▸ **Data extract**

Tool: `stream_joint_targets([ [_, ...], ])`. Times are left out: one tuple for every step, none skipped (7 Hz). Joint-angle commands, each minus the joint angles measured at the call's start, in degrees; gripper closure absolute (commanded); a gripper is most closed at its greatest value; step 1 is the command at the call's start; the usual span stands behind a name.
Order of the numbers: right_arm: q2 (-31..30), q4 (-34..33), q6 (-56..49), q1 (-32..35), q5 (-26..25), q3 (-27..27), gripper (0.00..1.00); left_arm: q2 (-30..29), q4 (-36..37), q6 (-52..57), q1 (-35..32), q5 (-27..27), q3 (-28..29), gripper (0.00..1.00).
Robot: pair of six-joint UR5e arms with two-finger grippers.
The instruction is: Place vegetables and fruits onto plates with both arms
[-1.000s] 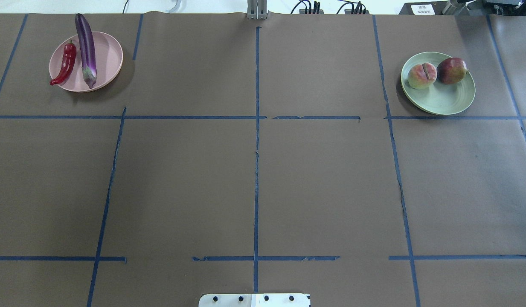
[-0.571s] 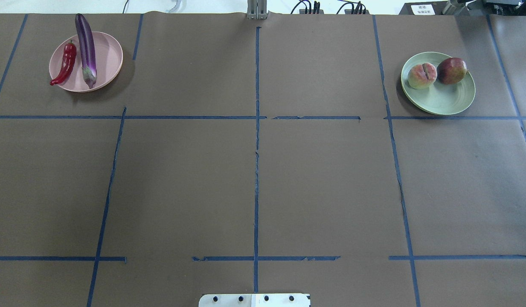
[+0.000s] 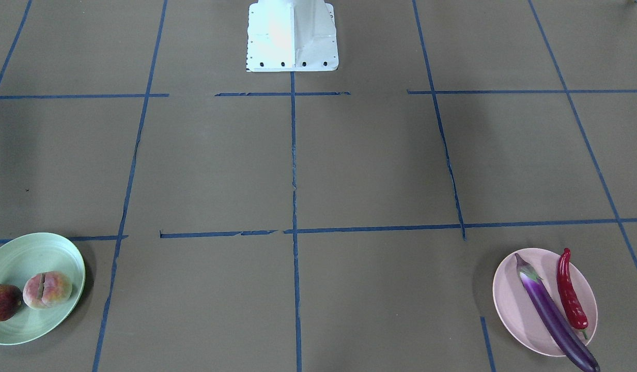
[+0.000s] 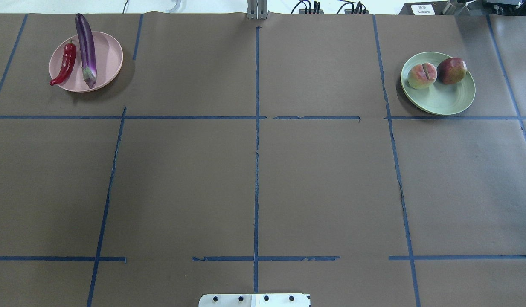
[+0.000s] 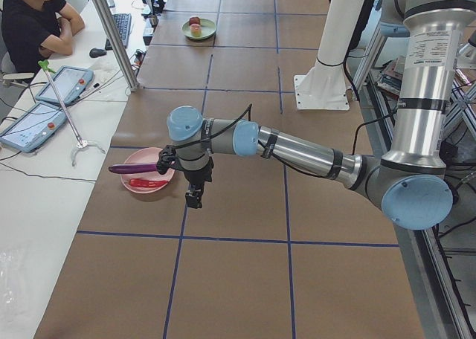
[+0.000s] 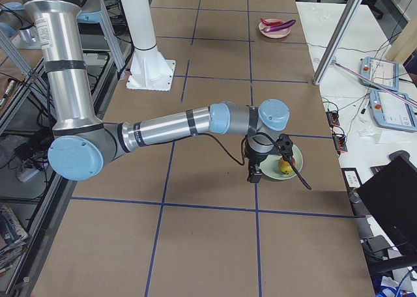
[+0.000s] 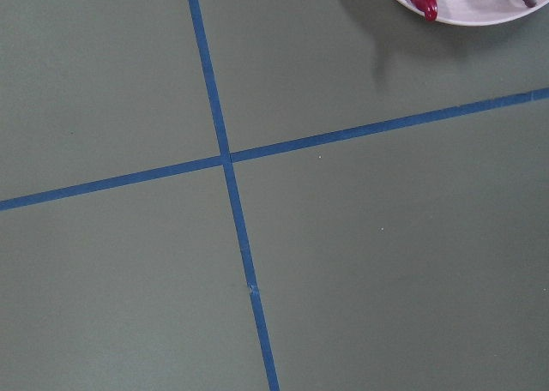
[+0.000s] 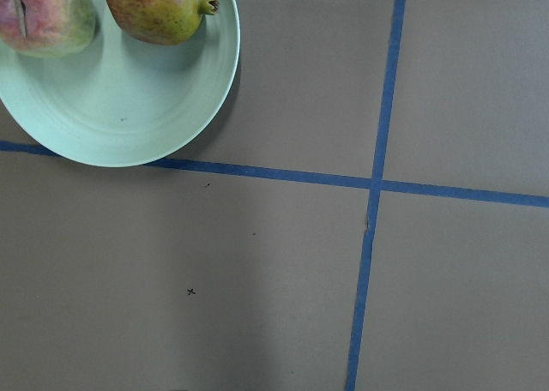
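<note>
The purple eggplant (image 4: 85, 42) and the red chili (image 4: 66, 64) lie on the pink plate (image 4: 107, 57) at the far left. The peach (image 4: 422, 76) and the red-green apple (image 4: 451, 70) sit on the green plate (image 4: 446, 98) at the far right. My left gripper (image 5: 193, 199) shows only in the exterior left view, hanging above the table just beside the pink plate (image 5: 149, 177). My right gripper (image 6: 254, 175) shows only in the exterior right view, above the table beside the green plate (image 6: 294, 161). I cannot tell whether either gripper is open or shut. The wrist views show only plate edges.
Blue tape lines divide the brown table cover into squares. The white base block (image 4: 254, 299) sits at the near middle edge. A side table with tablets (image 5: 63, 85) and a seated operator (image 5: 30, 23) runs along the far side. A metal post (image 5: 119, 38) stands there.
</note>
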Motion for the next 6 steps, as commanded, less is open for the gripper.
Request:
stream_joint_targets([
  [0.0, 0.0, 0.1, -0.1, 0.0, 0.0, 0.0, -0.3, -0.1, 0.0, 0.6, -0.3, -0.2, 0.0],
  [0.0, 0.0, 0.1, -0.1, 0.0, -0.3, 0.0, -0.2, 0.0, 0.0, 0.6, -0.3, -0.8, 0.0],
  [0.0, 0.0, 0.2, -0.1, 0.0, 0.1, 0.0, -0.1, -0.1, 0.0, 0.7, -0.4, -0.9, 0.0],
  [-0.1, 0.0, 0.0, -0.1, 0.0, -0.1, 0.0, -0.1, -0.1, 0.0, 1.5, -0.4, -0.9, 0.0],
  [-0.2, 0.0, 0.1, -0.1, 0.0, 0.1, 0.0, 0.2, 0.0, 0.0, 1.7, -0.4, -0.9, 0.0],
  [-0.2, 0.0, 0.1, -0.1, 0.0, 0.0, 0.0, 0.1, -0.2, 0.0, 2.1, -0.4, -0.8, 0.0],
])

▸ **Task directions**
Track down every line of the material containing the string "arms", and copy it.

▸ **Final answer**
Robot: pair of six-joint UR5e arms with two-finger grippers.
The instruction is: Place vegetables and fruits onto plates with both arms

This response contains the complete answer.